Suzette fut émerveillée de pénétrer dans le domaine qui s’ouvrait devant elle.

Jusqu’à Sidonie et Justine qui pleuraient sur elle ! Que c’était bon !

La comédie qu’elle jouait avait donc assez duré et elle sortit de sa cachette, ne voulant pas que son père courût chez Madame Glace et surtout chez le commissaire.

Elle se montra.

— Comment, c’était une niche !… s’écria Monsieur Lassonat.

— Tu nous as fait une belle peur !… articula Madame Lassonat en arrêtant ses sanglots.

— Mes bons parents, je vous demande bien pardon, prononça Suzette avec calme… Il ne faut pas m’en vouloir… Je sais maintenant que vous m’aimez bien aussi…

— Ma petite fille ! s’écria Madame Lassonat attendrie, as-tu donc vraiment cru qu’on ne t’aimait pas ?



— Ma bonne Suzette… murmura Monsieur Lassonat, viens que je t’embrasse comme je t’aime…

Justine et Sidonie essuyaient leurs yeux avec le coin de leur tablier.

— Elle a cru qu’on ne l’aimait pas, notre petite mam’zelle… soupira Justine.

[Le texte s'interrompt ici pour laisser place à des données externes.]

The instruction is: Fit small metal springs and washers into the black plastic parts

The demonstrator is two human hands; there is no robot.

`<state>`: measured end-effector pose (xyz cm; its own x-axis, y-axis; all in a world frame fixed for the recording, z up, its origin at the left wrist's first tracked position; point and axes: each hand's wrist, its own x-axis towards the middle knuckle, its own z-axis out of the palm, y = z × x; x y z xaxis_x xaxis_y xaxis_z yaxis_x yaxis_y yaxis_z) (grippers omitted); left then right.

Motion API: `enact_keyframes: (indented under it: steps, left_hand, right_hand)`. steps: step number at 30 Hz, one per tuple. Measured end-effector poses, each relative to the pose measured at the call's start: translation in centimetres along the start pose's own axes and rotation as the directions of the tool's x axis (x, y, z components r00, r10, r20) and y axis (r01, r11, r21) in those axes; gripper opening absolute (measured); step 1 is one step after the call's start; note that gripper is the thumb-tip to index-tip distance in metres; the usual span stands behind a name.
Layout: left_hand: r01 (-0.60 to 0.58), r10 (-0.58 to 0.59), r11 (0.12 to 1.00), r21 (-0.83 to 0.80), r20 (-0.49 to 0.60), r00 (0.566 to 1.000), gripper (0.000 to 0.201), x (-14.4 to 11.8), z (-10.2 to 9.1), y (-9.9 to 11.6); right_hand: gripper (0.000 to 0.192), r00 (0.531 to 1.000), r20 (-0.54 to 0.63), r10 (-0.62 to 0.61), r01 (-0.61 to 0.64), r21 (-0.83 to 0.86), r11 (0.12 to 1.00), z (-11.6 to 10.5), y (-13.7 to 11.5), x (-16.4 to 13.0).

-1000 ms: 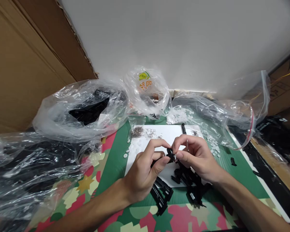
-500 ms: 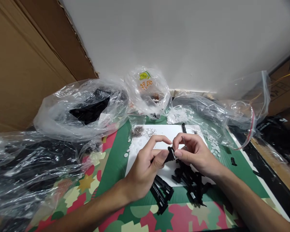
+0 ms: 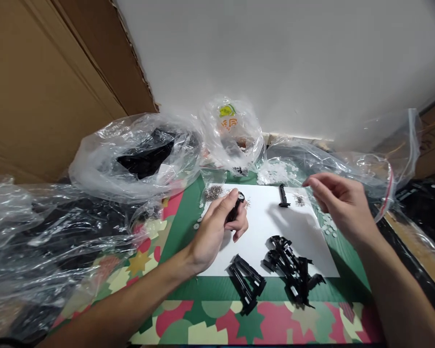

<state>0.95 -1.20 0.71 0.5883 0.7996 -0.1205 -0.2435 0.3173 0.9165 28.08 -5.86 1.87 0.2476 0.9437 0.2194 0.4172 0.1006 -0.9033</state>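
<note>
My left hand (image 3: pixel 217 222) is closed round a black plastic part (image 3: pixel 235 209), with a small white disc (image 3: pixel 241 195) at its upper end, over the white sheet. My right hand (image 3: pixel 342 205) is raised at the right edge of the sheet, its thumb and forefinger tips close together; anything between them is too small to make out. Below it lie loose white washers (image 3: pixel 328 224). A small pile of tiny metal pieces (image 3: pixel 299 200) and a single upright-lying black part (image 3: pixel 283 195) are on the sheet to the left of its fingertips.
Several black parts lie in a heap (image 3: pixel 293 270) at the front right, with a pair of black parts (image 3: pixel 247 282) left of them. Brown metal bits (image 3: pixel 214 192) and white pieces (image 3: pixel 277 171) lie farther back. Clear plastic bags (image 3: pixel 130 159) line the wall and left side.
My hands have parted: the right one moved away to the right and up, while the left turned the black part upward. The white disc now shows at its end. The view shifted slightly.
</note>
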Motion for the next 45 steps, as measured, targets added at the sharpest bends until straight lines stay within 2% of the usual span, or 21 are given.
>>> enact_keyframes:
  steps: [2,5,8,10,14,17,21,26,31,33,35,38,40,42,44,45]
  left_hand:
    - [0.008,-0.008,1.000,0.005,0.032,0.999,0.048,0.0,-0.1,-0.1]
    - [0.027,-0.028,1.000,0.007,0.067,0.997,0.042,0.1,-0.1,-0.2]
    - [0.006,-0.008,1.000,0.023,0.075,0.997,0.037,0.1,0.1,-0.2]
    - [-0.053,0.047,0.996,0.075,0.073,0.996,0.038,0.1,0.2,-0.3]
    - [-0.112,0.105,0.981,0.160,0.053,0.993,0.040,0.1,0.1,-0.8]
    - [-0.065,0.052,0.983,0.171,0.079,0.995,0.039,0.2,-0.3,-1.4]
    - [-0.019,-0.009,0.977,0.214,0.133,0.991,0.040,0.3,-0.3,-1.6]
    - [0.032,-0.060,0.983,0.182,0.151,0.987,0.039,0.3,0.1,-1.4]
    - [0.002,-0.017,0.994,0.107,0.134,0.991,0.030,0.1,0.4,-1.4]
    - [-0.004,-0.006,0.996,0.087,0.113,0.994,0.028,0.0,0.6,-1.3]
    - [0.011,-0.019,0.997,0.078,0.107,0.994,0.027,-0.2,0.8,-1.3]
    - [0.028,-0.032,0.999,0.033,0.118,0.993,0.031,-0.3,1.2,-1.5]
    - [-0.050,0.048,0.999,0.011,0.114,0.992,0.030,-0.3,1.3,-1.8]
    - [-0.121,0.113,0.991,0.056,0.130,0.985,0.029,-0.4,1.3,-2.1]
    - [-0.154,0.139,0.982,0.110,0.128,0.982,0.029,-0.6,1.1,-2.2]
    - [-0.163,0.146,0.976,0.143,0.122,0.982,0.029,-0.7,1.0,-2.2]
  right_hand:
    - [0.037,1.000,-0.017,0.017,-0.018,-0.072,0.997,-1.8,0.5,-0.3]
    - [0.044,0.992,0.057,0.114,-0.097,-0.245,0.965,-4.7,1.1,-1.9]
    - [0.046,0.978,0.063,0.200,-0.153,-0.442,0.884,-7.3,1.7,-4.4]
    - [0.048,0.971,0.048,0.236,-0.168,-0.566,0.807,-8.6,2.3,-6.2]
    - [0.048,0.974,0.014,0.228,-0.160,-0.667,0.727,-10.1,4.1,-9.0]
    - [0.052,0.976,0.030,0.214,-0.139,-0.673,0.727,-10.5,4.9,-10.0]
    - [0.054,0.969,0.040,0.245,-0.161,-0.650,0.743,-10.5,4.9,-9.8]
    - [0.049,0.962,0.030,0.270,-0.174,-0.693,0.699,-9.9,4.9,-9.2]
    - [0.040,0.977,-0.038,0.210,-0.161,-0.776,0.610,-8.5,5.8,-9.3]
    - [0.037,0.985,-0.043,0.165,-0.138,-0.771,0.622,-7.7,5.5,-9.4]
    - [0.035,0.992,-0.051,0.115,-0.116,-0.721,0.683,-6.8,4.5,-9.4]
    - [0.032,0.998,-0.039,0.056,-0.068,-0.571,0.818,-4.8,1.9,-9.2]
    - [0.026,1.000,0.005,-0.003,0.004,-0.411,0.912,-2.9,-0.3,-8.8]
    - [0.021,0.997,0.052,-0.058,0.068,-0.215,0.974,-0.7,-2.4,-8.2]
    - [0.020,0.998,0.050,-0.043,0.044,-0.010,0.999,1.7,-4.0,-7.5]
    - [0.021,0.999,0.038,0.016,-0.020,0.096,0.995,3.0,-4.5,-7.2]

— Elle a plus de cœur que nous tous… notre mam’zelle Suzette… convint Sidonie.

Bob lança :

— Il faut dîner maintenant…

— Oui, tous les perdus sont retrouvés !… dit Justine… J’apporte le potage…

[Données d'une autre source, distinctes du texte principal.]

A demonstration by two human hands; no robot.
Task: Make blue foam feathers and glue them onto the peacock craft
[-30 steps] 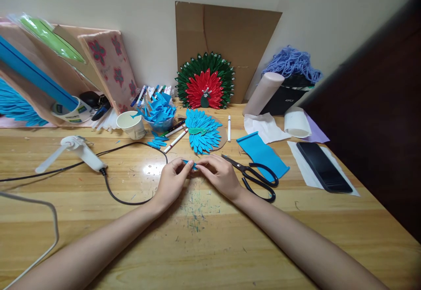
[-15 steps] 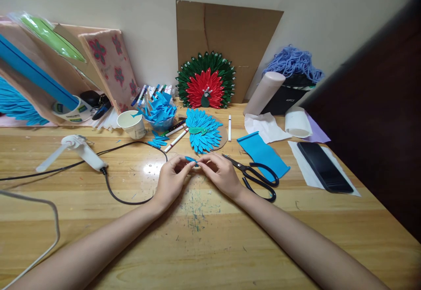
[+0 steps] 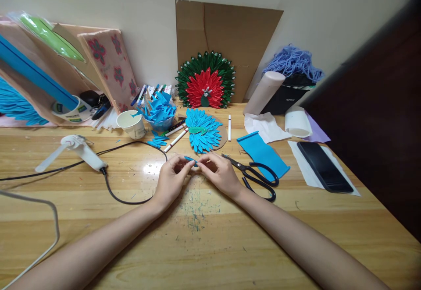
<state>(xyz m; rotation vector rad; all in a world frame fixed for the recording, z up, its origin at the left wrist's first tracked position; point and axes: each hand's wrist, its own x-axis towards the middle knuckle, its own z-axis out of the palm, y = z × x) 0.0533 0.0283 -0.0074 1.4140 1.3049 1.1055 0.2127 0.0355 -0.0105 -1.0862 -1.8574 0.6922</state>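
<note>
My left hand [image 3: 174, 179] and my right hand [image 3: 221, 174] meet over the table, both pinching one small blue paper petal [image 3: 190, 160]. Its pointed end shows above my left thumb, while the rest is partly hidden by fingertips. Just beyond the hands lies a cardboard disc [image 3: 224, 134] covered with layered blue petals [image 3: 205, 139], a green bird-shaped piece [image 3: 198, 130] on top. Black-handled scissors [image 3: 250, 169] rest beside my right hand, partly over a blue paper strip [image 3: 263, 152]. Several loose blue petals [image 3: 158, 140] lie beyond my left hand.
A white glue gun [image 3: 82, 152] with a black cable lies at left. Behind it stand a paper cup [image 3: 131, 125] and a clear tub of blue scraps [image 3: 161, 112]. A green-and-red peacock [image 3: 205, 82] leans on cardboard [image 3: 226, 31]. A phone [image 3: 324, 167] lies at right.
Both hands stay almost in place. The blue petal between the fingertips has shifted very slightly.
</note>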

Il était huit heures et demie. Chacun s’assit avec joie devant son assiette et Suzette ne put s’empêcher de s’écrier :

— Cela n’a pas été une mauvaise journée, malgré tout… J’ai appris beaucoup de choses et je sais surtout que les papas et les mamans ne peuvent pas supporter quand un de leurs petits enfants est perdu… même s’il est laid ou insupportable… Quant aux enfants, il vaut mieux qu’ils ne soient pas méchants, ni étourdis pour ne pas rendre les parents malades…

On applaudit à ce discours qui marquait une phase nouvelle dans le caractère de Suzette.